What is needed:
If a line in the entries below contains the word "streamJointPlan", it counts; report how many such lines there are, and only that number.

Records provided:

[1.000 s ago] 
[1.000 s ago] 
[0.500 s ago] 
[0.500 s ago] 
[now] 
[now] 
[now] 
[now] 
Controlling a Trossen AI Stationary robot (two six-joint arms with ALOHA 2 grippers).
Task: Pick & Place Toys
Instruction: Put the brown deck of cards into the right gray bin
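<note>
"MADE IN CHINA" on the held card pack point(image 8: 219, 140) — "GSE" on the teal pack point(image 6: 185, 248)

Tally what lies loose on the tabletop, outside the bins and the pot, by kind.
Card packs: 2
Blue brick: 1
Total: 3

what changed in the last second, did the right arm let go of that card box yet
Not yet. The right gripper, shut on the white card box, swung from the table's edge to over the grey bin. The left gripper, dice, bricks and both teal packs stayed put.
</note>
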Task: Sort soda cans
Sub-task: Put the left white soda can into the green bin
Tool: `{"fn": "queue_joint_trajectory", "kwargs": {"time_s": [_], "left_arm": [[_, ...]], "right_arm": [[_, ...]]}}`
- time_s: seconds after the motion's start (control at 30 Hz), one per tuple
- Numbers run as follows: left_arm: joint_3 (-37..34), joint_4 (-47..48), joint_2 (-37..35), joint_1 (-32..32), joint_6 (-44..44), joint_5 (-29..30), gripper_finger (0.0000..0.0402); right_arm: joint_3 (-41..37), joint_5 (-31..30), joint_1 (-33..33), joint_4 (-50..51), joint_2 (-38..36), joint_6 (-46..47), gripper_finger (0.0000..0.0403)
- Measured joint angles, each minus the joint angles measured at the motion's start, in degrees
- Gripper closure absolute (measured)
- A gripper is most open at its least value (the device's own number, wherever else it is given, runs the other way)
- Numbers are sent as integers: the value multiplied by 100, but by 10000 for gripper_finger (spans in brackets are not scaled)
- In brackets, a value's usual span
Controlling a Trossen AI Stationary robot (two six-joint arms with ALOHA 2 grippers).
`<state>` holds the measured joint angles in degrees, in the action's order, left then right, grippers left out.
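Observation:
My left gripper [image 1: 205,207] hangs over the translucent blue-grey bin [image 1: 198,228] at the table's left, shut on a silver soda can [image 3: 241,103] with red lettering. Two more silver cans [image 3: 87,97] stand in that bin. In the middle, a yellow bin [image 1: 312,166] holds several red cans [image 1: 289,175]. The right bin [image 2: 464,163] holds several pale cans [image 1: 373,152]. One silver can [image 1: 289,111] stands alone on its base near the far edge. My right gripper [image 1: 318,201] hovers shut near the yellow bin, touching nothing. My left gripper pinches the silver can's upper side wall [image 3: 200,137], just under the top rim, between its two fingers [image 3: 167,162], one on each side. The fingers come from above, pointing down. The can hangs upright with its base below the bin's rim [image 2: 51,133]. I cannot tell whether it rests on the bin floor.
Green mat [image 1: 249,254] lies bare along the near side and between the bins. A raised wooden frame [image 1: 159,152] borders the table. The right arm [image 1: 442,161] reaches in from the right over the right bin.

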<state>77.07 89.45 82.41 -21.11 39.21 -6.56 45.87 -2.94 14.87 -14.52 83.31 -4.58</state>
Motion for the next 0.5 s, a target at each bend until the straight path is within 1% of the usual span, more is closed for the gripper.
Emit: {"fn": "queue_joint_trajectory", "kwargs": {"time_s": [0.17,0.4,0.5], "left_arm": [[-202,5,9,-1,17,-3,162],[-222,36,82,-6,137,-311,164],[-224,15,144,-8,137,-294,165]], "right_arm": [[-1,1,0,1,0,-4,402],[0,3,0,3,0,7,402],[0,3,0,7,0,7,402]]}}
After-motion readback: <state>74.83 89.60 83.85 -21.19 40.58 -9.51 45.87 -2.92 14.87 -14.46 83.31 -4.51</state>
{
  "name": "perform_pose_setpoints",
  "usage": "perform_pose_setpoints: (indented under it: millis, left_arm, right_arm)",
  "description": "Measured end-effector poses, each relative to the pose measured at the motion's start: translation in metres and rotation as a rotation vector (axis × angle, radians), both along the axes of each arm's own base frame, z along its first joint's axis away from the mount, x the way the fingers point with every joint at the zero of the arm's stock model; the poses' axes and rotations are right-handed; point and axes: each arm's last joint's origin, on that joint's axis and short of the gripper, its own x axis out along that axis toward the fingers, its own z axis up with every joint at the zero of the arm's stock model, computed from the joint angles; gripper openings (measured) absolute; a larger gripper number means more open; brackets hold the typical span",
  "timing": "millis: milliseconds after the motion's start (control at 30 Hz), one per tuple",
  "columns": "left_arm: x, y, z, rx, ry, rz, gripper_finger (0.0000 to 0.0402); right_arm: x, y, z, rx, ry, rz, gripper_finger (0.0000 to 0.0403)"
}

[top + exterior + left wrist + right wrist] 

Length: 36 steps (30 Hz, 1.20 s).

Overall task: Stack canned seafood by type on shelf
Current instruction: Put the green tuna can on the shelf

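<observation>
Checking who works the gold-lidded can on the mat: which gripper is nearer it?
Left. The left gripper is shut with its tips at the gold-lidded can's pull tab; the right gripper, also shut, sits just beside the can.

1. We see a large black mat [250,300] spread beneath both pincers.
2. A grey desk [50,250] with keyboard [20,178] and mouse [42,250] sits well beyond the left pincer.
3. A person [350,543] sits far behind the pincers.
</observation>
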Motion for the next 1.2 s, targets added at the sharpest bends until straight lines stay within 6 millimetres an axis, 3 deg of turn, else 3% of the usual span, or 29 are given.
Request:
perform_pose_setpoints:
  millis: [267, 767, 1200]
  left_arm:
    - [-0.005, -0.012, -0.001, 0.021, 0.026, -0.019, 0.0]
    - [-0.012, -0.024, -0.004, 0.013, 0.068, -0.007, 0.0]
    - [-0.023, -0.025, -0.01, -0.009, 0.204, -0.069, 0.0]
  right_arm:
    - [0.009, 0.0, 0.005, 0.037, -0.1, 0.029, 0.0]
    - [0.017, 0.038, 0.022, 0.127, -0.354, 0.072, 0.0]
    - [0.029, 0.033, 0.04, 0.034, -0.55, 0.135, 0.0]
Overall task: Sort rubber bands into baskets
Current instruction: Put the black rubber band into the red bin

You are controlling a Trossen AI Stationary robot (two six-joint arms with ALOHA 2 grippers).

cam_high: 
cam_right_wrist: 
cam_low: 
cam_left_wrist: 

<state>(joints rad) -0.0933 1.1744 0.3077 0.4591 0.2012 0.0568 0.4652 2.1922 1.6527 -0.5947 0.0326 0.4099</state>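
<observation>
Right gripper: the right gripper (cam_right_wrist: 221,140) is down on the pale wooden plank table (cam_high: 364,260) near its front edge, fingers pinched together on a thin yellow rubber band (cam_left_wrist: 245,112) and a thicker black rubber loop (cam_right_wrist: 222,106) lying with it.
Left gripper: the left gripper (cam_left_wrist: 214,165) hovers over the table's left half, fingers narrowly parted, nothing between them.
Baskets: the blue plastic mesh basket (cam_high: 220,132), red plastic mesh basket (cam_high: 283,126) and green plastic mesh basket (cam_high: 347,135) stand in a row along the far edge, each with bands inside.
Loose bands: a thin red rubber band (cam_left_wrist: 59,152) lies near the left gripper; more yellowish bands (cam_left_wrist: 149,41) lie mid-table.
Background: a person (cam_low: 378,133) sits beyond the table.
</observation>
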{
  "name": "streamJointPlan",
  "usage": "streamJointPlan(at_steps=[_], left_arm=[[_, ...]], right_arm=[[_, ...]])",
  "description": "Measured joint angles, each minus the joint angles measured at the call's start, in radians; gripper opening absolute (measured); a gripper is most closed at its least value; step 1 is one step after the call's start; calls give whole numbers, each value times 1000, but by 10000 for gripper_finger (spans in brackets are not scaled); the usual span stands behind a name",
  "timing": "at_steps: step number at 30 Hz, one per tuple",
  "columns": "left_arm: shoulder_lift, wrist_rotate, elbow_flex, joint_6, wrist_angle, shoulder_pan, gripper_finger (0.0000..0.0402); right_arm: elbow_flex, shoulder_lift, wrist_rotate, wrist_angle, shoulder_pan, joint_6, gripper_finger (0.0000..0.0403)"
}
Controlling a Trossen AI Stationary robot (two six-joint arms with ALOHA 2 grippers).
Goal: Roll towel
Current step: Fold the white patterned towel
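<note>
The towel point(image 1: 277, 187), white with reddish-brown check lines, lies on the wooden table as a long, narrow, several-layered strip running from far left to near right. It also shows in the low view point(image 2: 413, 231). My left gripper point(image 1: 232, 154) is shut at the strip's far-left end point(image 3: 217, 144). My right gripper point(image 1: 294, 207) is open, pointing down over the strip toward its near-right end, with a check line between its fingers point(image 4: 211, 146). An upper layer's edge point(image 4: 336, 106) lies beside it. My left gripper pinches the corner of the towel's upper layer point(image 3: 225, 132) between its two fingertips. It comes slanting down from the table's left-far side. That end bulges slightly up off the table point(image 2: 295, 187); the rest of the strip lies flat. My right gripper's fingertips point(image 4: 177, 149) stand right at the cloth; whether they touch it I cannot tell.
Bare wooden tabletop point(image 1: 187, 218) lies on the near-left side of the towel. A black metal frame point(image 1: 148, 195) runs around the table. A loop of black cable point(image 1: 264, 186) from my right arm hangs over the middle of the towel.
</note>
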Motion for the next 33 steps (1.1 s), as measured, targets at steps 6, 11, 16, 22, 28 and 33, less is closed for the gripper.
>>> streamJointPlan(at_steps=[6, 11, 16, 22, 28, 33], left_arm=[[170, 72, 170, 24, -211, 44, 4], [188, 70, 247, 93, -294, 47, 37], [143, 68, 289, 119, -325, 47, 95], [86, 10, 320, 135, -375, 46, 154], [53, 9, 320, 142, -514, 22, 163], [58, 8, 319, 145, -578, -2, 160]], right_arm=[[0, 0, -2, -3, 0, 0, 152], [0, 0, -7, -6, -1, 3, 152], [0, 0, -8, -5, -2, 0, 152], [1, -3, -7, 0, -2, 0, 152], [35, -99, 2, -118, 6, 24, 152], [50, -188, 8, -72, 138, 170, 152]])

Result of this exercise:
3